Finally got my busted power supply for my LED's back from Current USA and with the lights finally working again, I can post a couple of Canada Day pics of the cube. I've rescaped it since the last pics with slate and with a few pieces of manzanita. The slate is stacked by hand but I have some strategic pieces that are siliconed together to aid in keeping it all up properly. I've resorted to using ceramic caves within the slate though I didn't want to at first. However, the plecos seem much more comfortable with the caves so they will stay for now. Also added a few new Heckels to finish off the tank for now. Hope you guys like it.









Full tank shot









The new inhabitants. Thanks Rick!


----------



## 2wheelsx2 (Apr 21, 2010)

Wow, those little guys look amazing in the tank. And the new rockwork is really nice. Is that the Crystal River sand? I need to get some of that stuff.


----------



## tony1928 (Apr 22, 2010)

Thanks man. The caves aren't really visible til you are up at the glass so that's a good thing. The sand here is Torpedo Beach. Crystal River is a lot whiter. This is more tan/off white.



2wheelsx2 said:


> Wow, those little guys look amazing in the tank. And the new rockwork is really nice. Is that the Crystal River sand? I need to get some of that stuff.


----------



## macframalama (Apr 17, 2012)

Thats a killer looking pleco, skinny or not that thing is awesome


2wheelsx2 said:


> Nah, you don't want them Luke. They're ugly like this
> 
> 
> 
> ...


----------



## macframalama (Apr 17, 2012)

Thats a looker that tank is sweet , nice job on the scape


tony1928 said:


> Finally got my busted power supply for my LED's back from Current USA and with the lights finally working again, I can post a couple of Canada Day pics of the cube. I've rescaped it since the last pics with slate and with a few pieces of manzanita. The slate is stacked by hand but I have some strategic pieces that are siliconed together to aid in keeping it all up properly. I've resorted to using ceramic caves within the slate though I didn't want to at first. However, the plecos seem much more comfortable with the caves so they will stay for now. Also added a few new Heckels to finish off the tank for now. Hope you guys like it.
> 
> 
> 
> ...


----------



## tony1928 (Apr 22, 2010)

Thanks! I'm not much of an artist being an accountant and all so it was hurting my brain for a long time. I just tried to keep it simple but I'm glad people like it.



macframalama said:


> Thats a looker that tank is sweet , nice job on the scape


----------



## macframalama (Apr 17, 2012)

interesting accounting gives me a headache lol, all bs aside that looks awesome , where did you get your cube? diy?

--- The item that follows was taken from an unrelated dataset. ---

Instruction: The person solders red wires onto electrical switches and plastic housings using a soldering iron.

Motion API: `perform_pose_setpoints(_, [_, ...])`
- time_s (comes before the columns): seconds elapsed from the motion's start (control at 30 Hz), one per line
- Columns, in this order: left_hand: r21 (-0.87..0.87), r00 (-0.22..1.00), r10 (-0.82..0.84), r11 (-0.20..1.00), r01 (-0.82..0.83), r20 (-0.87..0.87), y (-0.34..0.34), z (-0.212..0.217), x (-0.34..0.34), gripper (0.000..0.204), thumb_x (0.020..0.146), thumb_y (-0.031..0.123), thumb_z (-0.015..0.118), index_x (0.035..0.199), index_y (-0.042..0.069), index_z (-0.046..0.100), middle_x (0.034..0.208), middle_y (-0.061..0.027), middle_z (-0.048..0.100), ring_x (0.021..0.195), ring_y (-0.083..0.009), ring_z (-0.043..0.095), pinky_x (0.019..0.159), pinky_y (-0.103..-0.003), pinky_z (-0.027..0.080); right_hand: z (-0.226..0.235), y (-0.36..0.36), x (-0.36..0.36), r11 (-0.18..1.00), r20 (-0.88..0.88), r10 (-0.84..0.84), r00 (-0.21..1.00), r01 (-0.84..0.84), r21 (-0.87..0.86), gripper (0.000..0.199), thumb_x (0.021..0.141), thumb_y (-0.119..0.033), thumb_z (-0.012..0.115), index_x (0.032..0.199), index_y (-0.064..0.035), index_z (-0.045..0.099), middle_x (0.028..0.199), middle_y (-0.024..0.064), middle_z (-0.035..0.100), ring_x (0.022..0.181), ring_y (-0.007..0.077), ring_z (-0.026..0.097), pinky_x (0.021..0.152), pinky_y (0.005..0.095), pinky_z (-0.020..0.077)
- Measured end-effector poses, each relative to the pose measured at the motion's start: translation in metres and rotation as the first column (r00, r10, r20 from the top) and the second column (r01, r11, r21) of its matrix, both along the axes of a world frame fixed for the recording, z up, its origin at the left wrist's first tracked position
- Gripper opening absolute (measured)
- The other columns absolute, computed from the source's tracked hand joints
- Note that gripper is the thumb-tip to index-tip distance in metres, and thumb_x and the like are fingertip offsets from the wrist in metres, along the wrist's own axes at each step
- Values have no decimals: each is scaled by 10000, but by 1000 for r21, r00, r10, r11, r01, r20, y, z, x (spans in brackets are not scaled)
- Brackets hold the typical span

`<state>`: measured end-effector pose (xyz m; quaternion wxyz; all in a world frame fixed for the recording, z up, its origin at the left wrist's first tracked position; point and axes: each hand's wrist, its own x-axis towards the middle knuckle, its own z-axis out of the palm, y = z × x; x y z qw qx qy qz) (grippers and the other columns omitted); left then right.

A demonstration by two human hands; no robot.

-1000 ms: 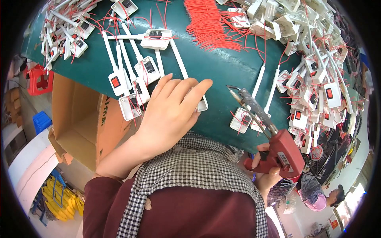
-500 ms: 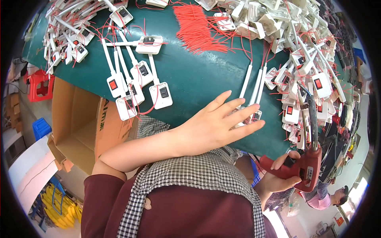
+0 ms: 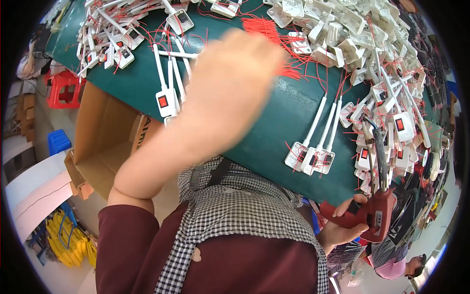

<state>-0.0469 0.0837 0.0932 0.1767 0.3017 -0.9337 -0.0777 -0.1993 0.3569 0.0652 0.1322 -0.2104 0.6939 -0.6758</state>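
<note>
My left hand (image 3: 230,83) is blurred with motion above the green table (image 3: 289,105), near the bundle of red wires (image 3: 274,34); whether it holds anything is not visible. My right hand (image 3: 342,228) grips a red pistol-shaped tool (image 3: 372,210) at the table's near edge, its dark nozzle pointing up toward the white parts. Three white switch units with long stems (image 3: 311,157) lie side by side left of the tool. Further white switch units with red buttons (image 3: 166,100) lie beside my left forearm.
A large heap of white switch units with red wires (image 3: 382,59) covers the table's right and far side. An open cardboard box (image 3: 105,147) stands under the table's left edge. A red stool (image 3: 63,88), a blue crate (image 3: 58,142) and yellow items (image 3: 68,237) sit on the floor.
My left hand has lifted off the white units near the table edge and swung up and left toward the red wires. The right hand with the red tool has stayed near the edge.
</note>
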Motion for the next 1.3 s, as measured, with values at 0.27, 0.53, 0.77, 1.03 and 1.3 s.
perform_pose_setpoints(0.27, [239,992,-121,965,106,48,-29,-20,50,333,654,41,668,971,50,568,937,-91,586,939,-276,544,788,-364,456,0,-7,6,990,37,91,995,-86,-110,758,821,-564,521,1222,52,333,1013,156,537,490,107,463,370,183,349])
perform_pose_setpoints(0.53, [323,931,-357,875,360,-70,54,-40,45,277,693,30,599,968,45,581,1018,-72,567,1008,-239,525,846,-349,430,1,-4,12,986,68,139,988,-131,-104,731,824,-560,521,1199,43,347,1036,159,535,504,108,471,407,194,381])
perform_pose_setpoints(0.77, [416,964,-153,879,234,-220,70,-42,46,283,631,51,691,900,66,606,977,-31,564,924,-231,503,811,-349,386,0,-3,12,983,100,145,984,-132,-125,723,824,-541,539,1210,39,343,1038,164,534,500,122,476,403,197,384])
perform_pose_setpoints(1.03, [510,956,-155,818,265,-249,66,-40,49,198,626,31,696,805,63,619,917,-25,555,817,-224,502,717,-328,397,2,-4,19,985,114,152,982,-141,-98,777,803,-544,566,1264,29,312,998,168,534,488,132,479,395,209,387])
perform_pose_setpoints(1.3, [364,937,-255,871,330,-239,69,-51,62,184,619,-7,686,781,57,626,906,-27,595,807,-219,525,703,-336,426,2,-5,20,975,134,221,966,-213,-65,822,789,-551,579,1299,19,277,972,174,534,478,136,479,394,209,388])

im thinking of a 4 x 4 x 4 cube diy for myself but have yet to hide the funds from the wifey to pull it off haha maybe your accounting skills could come in handy j/k


----------



## tony1928 (Apr 22, 2010)

It was one of the last tanks Tenecor finished befoire they went under. I believe their old crew are now flying under the Titan name.

Wow a 4 foot true cube would be sick. I've never ever seen one. I've seen 4' x 4' but never 4' tall as well. That would be just crazy! That would be one tall tank!



macframalama said:


> interesting accounting gives me a headache lol, all bs aside that looks awesome , where did you get your cube? diy?
> 
> im thinking of a 4 x 4 x 4 cube diy for myself but have yet to hide the funds from the wifey to pull it off haha maybe your accounting skills could come in handy j/k


----------



## macframalama (Apr 17, 2012)

I have a 4 x 3 x 30 inch wide now but i want a true 4 x 4 x 4 it super huge but also still fits almost anywhere, and i like the high tanks for decorating because you can run some monster driftwood , and have things well like what you have going on with your woods etc, and i think basically the bigger body of water the easier it is to maintain.

Im trying to source out some huge chunks of acrylic but it isnt cheap and im on a shoestring budget over here, my "stupid" hobby lol already takes up so much time and space lol..

so as of now it is a pipe dream, but I have some really neat ideas to build into the tank if i ever get past the "dreamer" stage ... but one day ...and also i have to try and figure out "a" how thick and "b" how to do bracing ect, and also how i wanna plumb it out .. before i go in on this thing i want to have it so that its all perfect rather than constantly changing how im gonna do this or that .. im so tired of not having a drilled tank and relying on my giant overflow box its amazing but it would be so much cleaner if it was all built in rather than my tank looking like a science project..


----------



## macframalama (Apr 17, 2012)

and a four foot bottom would allow me to run some big ole cats too, so how can that be wrong when it seems like such a good idea lol...


----------



## SeaHorse_Fanatic (Apr 22, 2010)

My friend Chin and I drove out to Calgary with a rented cargo van to pick up a 4' x 4' x 30" tall cube Starphire tank. It was awesome as a reef tank. 4' deep would make aquascaping a real PITArm pits.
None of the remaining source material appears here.